Le sourire de l’ange

Etats-Unis, milieu des années soixante. Le général commandant la base de radars est débonnaire. Il m’interroge sur mes origines géographiques et sourit : jeune officier dans l’armée de Patton, il a organisé le premier meeting aérien dans la ville de Bretagne où je demeure ! J’ai dix-huit ans et, grâce au général, soudain, je jouis de tous les droits au sein de ce mess des officiers !

Ce soir-là, le capitaine G. portant beau, la trentaine, est sombre. Il vient, me dit-il, d’apprendre sa mutation en Thaïlande, c’est à dire au cœur de l’une des bases arrière de l’armée américaine en guerre au Vietnam…

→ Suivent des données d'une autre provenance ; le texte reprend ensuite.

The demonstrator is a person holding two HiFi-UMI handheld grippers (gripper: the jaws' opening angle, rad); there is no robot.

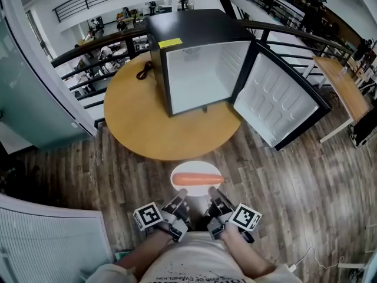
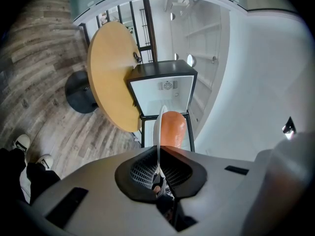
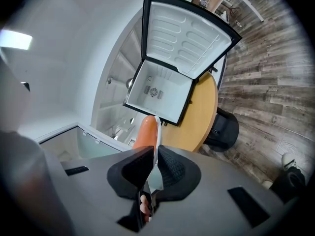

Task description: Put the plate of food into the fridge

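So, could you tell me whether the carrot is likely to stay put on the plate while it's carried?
The carrot looks round and lies loose on the plate, so it may roll if that tilts. The left claw and right claw grip only the near rim, so some tilt seems likely.

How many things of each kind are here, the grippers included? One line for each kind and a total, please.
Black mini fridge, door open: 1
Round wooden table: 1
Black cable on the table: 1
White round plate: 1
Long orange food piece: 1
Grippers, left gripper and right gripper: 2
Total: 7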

- « Une chance sur deux de revenir vivant, murmure-t-il.

- Le destin peut en décider autrement, non ?

- Ce qui m’attriste, c’est qu’avant de mourir, je m’étais promis de voir le Mont Saint -Michel et le sourire de l’ange de la cathédrale de Reims. »

Stupéfaction de l’interlocuteur !

Je ne revis jamais le capitaine G.

Quelques décennies plus tard, le hasard ou bien la fatalité, car je ne crois point au hasard, me conduisit à travailler à Reims pendant plusieurs années. A chacun de mes séjours dans cette ville, je m’astreignis à me rendre à la cathédrale et à contempler le sourire de l’ange. Dans ma mémoire, il se confondait avec celui du jeune capitaine, peut-être abattu au-dessus du Vietnam.